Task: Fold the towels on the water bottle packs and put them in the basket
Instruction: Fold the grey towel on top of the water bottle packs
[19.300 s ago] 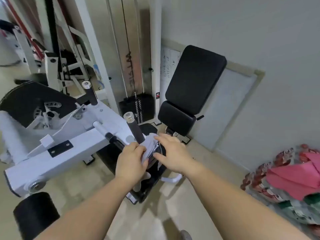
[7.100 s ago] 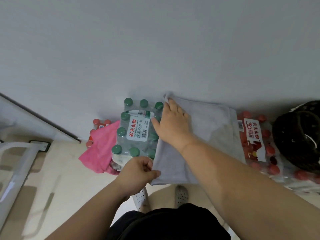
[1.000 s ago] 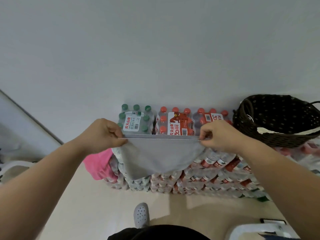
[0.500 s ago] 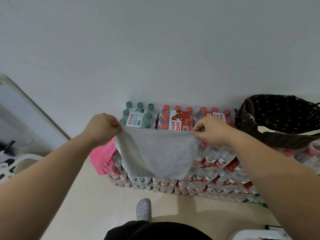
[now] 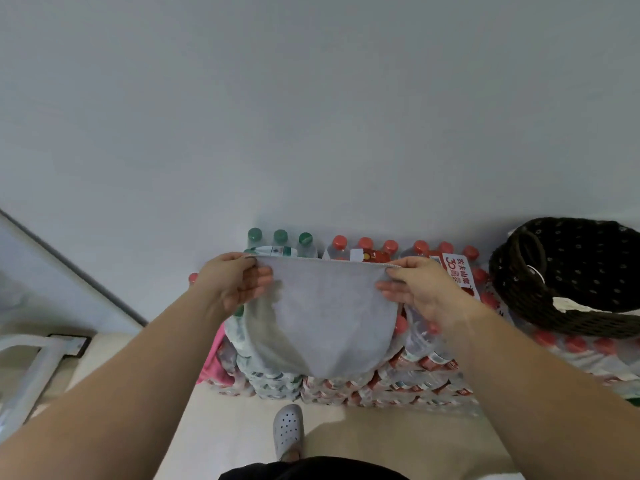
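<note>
In front of the stacked shrink-wrapped water bottle packs (image 5: 398,379) by the pale wall (image 5: 311,116): plain grey cloth towel (image 5: 322,317) is up in the air, held by both top corners. Person's left hand (image 5: 235,282) pinches the left corner, thumb at the top hem, fingers curled onto the near face. Their right hand (image 5: 419,289) pinches the right corner the same way. Both grips are narrow and closed on fabric.

Top hem runs taut and roughly level between the two hands. The rest hangs below the grip in a rounded sag, covering the front of the packs. Can't tell if it touches them. A darker layer shows along the towel's lower left, so it looks doubled there; exact fold unclear. Bottom of the sag ends above the lowest row of bottles, clear of the cream floor (image 5: 381,441).

Green caps (image 5: 280,237) and red caps (image 5: 365,243) stick up just beyond the hem. Far right: dark woven basket (image 5: 571,271) sits on the packs, well apart from the right hand, something white inside. Low at the stack's left side: pink towel (image 5: 213,355), mostly hidden by the left forearm. On the floor near the stack: grey perforated clog (image 5: 287,431).
</note>
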A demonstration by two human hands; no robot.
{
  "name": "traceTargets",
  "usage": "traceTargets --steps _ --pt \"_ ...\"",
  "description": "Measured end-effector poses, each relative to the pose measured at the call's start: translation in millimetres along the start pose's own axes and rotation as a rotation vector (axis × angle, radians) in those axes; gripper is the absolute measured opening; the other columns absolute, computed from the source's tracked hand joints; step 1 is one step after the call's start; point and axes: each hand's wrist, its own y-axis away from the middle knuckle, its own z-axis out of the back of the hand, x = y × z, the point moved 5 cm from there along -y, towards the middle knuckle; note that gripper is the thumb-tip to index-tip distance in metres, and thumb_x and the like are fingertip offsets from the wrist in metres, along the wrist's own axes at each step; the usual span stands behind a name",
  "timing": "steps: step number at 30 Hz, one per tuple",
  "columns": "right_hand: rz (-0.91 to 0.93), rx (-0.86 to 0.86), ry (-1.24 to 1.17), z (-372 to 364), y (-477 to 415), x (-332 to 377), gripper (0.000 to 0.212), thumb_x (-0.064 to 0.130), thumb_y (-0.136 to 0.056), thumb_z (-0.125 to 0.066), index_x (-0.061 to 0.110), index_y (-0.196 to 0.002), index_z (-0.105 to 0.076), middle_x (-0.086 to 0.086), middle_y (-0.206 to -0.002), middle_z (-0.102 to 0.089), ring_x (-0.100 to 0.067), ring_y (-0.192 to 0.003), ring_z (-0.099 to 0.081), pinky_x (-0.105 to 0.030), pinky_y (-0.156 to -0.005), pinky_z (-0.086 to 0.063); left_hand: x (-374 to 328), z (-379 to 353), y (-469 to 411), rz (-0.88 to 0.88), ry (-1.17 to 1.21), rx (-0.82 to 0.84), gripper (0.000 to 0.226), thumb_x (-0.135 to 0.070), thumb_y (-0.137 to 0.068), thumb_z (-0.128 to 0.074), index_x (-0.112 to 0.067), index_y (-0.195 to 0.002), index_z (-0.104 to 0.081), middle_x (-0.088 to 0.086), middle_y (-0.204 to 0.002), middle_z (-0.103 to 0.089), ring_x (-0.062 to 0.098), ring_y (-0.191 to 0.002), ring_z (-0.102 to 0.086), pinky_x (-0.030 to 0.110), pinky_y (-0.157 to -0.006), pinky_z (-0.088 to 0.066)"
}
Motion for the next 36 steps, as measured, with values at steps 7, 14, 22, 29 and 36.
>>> traceTargets --steps 7,14,22,29,36 --pt "-0.011 -0.097 -0.02 -18.5 -55.7 23.7 0.012 0.0 -0.096 -0.059 0.01 -0.089 -0.057 -0.011 -0.086 -0.066 -0.022 -0.076 -0.07 -0.032 -0.075 -0.058 -32.7 -14.2 -68.1 -0.071 -0.031 -0.013 0.013 -0.008 -0.098 -0.055 -0.013 -0.086 -0.059 0.013 -0.078 -0.066 0.028 -0.071 -0.067 0.04 -0.076 -0.058" --pt "0.138 -0.194 -0.038 -30.0 -92.5 77.3 0.007 0.006 -0.093 -0.064 0.011 -0.089 -0.061 -0.01 -0.082 -0.066 -0.016 -0.07 -0.068 -0.028 -0.063 -0.055 -91.2 -24.6 -116.6 -0.28 -0.105 -0.025 0.016 -0.004 -0.088 -0.064 -0.015 -0.079 -0.072 0.014 -0.084 -0.072 0.026 -0.08 -0.069 0.039 -0.081 -0.058" --pt "0.346 -0.253 0.352 -24.1 -81.5 78.6 0.011 0.009 -0.08 -0.07 0.019 -0.075 -0.071 0.005 -0.07 -0.067 -0.013 -0.069 -0.061 -0.038 -0.068 -0.052 -95.3 -17.2 -95.0 -0.459 -0.326 -0.028 0.015 -0.01 -0.08 -0.067 -0.022 -0.078 -0.076 -0.001 -0.079 -0.074 0.017 -0.074 -0.068 0.034 -0.07 -0.055" --pt "0.402 -0.15 0.573 -20.6 -24.9 15.3 0.02 0.003 -0.081 -0.072 0.023 -0.082 -0.071 0.012 -0.087 -0.072 -0.001 -0.082 -0.066 -0.022 -0.078 -0.054 -48.9 21.8 -47.4 -0.718 -0.751 0.021 0.018 -0.009 -0.085 -0.07 -0.023 -0.094 -0.078 -0.012 -0.089 -0.074 0.004 -0.083 -0.069 0.023 -0.08 -0.053" --pt "0.566 -0.08 0.809 -24.2 2.9 -29.7 0.024 0.003 -0.077 -0.076 0.024 -0.08 -0.065 0.017 -0.096 -0.066 -0.002 -0.093 -0.062 -0.023 -0.082 -0.054 9.3 52.9 -29.6 -0.877 -1.066 0.008 0.03 0.002 -0.073 -0.08 -0.018 -0.095 -0.078 -0.005 -0.095 -0.074 0.015 -0.085 -0.068 0.015 -0.081 -0.043"
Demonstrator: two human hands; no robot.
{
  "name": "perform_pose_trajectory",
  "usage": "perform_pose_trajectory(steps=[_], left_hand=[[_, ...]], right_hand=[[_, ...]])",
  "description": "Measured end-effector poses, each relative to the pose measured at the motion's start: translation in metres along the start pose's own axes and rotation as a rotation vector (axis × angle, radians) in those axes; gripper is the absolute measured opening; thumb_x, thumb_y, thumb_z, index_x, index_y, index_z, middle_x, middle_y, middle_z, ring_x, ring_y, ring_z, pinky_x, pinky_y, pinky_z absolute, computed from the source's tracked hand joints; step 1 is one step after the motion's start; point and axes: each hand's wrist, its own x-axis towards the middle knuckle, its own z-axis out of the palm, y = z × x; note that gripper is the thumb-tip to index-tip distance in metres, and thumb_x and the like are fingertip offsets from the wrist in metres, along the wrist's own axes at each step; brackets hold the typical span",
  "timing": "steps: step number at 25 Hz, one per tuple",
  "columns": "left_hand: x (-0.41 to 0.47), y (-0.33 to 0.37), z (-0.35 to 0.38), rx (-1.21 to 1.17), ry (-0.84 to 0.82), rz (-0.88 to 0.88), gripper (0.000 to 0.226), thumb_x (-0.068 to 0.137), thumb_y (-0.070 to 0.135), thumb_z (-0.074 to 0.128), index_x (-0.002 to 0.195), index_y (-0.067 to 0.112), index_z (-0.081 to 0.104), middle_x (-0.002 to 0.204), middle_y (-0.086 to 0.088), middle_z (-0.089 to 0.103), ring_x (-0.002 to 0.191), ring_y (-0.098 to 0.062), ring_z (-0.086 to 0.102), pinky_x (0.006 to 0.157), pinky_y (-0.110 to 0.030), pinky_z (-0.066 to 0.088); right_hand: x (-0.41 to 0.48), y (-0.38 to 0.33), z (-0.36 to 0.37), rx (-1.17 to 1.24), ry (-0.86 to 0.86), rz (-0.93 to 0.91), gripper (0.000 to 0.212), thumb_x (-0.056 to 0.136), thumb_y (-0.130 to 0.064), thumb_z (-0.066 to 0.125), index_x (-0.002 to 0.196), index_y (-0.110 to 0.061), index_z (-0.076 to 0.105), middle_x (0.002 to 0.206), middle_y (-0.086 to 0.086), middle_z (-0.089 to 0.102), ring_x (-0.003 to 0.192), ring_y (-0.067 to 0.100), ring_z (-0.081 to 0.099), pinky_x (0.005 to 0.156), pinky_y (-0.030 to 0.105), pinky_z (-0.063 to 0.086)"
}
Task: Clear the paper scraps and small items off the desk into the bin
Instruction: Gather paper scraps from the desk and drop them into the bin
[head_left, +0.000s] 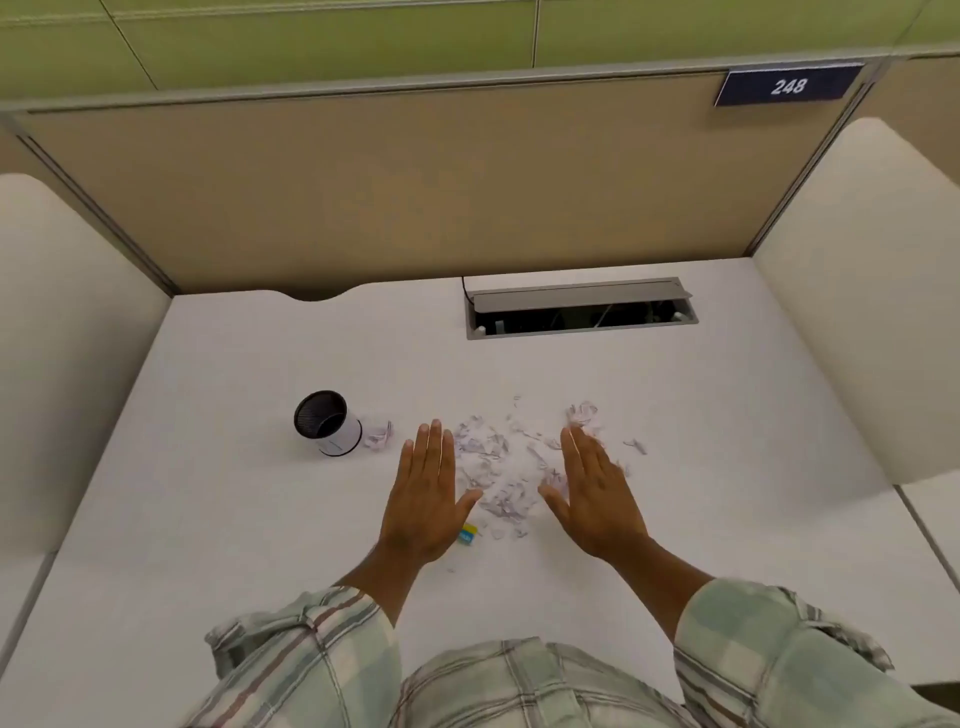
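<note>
A loose pile of torn paper scraps lies on the white desk. My left hand rests flat and open at the pile's left edge. My right hand lies flat and open at its right edge, partly over some scraps. A small yellow and blue item sits by my left thumb. A small white cylindrical bin with a dark mesh inside stands tilted to the left of the pile. A crumpled scrap lies against it. Another crumpled piece sits beyond my right fingertips.
An open cable hatch with a grey lid is set into the desk's far side. Beige partition panels and cream padded side walls enclose the desk on three sides. A number plate hangs at the top right.
</note>
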Motion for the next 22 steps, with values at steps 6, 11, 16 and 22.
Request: perform_pose_trajectory(steps=[6,11,16,22], left_hand=[[0.024,0.029,0.009,-0.188,-0.159,-0.098,0.076,0.098,0.059,0.044,0.159,0.019,0.019,0.164,-0.009,0.028,0.151,-0.029,0.029,0.121,-0.043,0.033],[0.052,0.068,0.015,-0.278,-0.276,-0.211,0.085,0.087,0.068,0.056,0.152,0.022,0.026,0.16,-0.01,0.026,0.143,-0.035,0.035,0.103,-0.051,0.048],[0.073,0.11,0.023,-0.303,-0.3,-0.413,0.098,0.073,0.08,0.059,0.145,0.021,0.03,0.15,-0.013,0.03,0.131,-0.037,0.044,0.089,-0.049,0.053],[0.087,0.141,0.035,-0.274,-0.301,-0.38,0.088,0.075,0.076,0.062,0.14,0.024,0.035,0.147,-0.013,0.034,0.126,-0.036,0.049,0.085,-0.045,0.056]], right_hand=[[0.011,0.022,-0.004,0.163,-0.06,0.303,0.071,0.098,-0.05,0.052,0.156,-0.019,0.025,0.16,0.007,0.032,0.145,0.031,0.035,0.107,0.046,0.047],[0.039,0.057,-0.015,0.175,-0.07,0.393,0.069,0.096,-0.042,0.059,0.153,-0.018,0.029,0.156,0.009,0.032,0.14,0.032,0.038,0.097,0.049,0.053],[0.083,0.078,-0.019,0.162,-0.255,0.385,0.084,0.093,-0.048,0.065,0.159,-0.026,0.017,0.163,0.011,0.019,0.146,0.036,0.031,0.103,0.052,0.048],[0.128,0.089,-0.016,0.021,-0.446,0.189,0.101,0.084,-0.045,0.078,0.159,-0.042,0.009,0.168,0.009,0.005,0.147,0.039,0.03,0.108,0.053,0.045]])
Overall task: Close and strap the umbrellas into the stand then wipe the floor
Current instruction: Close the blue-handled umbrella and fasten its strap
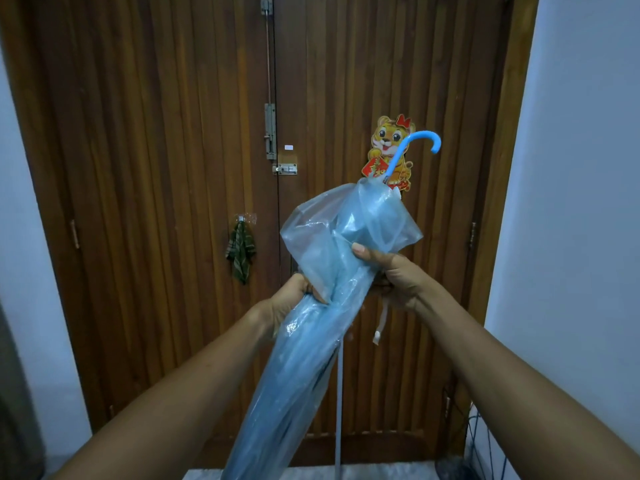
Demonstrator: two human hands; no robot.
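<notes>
- A brown wooden door (156,168) fills the view, with pale walls (571,168) on both sides.
- The umbrella (298,375), clear blue plastic, is held slanted in front of the door. Its curved handle (415,140) points up and to the right, and the canopy is half gathered.
- The left hand (291,303) is curled tight around the middle of the gathered canopy.
- The right hand (398,275) grips the loose folds higher up, with the thumb on top.
- A tiger sticker (388,140) is on the door behind the handle.
- A green cloth (240,252) hangs on a hook on the door.
- The white strap (381,323) hangs loose under the right hand.
</notes>
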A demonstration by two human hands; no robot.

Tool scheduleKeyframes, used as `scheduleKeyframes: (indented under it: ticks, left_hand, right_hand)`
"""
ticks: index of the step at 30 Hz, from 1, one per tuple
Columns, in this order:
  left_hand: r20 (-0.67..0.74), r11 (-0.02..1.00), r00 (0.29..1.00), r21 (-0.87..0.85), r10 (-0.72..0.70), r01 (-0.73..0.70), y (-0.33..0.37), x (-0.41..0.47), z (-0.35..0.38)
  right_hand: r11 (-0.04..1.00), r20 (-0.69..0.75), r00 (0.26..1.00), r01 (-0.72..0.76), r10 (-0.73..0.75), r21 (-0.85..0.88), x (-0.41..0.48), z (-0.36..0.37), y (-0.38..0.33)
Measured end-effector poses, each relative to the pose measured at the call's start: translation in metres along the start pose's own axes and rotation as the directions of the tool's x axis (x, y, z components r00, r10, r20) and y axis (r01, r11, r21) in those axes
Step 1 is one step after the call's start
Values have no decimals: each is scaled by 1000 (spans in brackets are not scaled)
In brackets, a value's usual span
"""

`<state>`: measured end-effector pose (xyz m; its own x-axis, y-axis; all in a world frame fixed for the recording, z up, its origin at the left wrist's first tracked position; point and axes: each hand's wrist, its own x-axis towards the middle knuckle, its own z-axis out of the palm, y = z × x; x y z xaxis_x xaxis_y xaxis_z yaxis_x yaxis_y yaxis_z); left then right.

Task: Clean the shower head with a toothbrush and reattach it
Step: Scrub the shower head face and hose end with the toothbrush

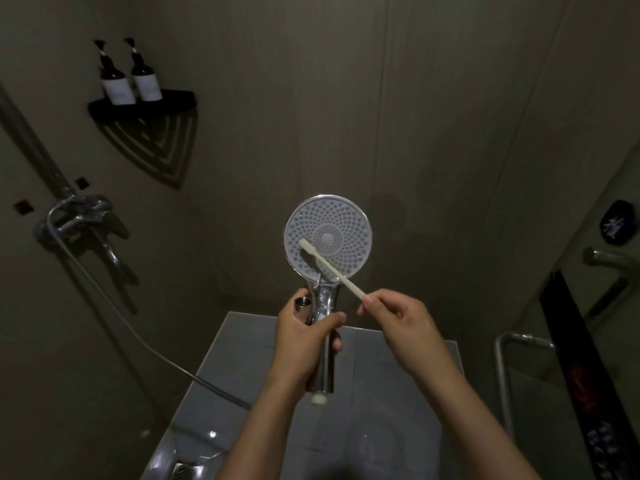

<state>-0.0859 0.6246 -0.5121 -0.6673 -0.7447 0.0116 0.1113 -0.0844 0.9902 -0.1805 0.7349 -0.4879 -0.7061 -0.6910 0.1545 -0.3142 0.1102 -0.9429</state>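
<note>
I'm in the scrubbing step. My left hand has its fingers curled tight round the chrome handle of the shower head. I'm holding it up in mid-air over the shower floor, nozzle face turned toward me. The hose's threaded nut seems to be tucked into that same grip, so the head is off the hose.

My right hand pinches the tail of the toothbrush between thumb and fingertips. Its bristle end rests on the lower left part of the nozzle face.

Next, I judge, I need short strokes across the rest of the nozzles. Then I line the nut up with the handle's bottom end and screw it on.

The two bottles on the corner shelf carry pale labels, too small to read. The white marking on a dark item at the right is also illegible.
</note>
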Motion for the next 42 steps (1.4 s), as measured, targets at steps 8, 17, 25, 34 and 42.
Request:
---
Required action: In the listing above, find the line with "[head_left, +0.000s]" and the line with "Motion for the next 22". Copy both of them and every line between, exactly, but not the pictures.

Task output:
[head_left, +0.000s] 
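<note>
A loose pile of torn paper scraps lies on the white desk. My left hand rests flat and open at the pile's left edge. My right hand lies flat and open at its right edge, partly over some scraps. A small yellow and blue item sits by my left thumb. A small white cylindrical bin with a dark mesh inside stands tilted to the left of the pile. A crumpled scrap lies against it. Another crumpled piece sits beyond my right fingertips.
An open cable hatch with a grey lid is set into the desk's far side. Beige partition panels and cream padded side walls enclose the desk on three sides. A number plate hangs at the top right.
</note>
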Motion for the next 22 steps, with values at steps 6, 11, 16 and 22.

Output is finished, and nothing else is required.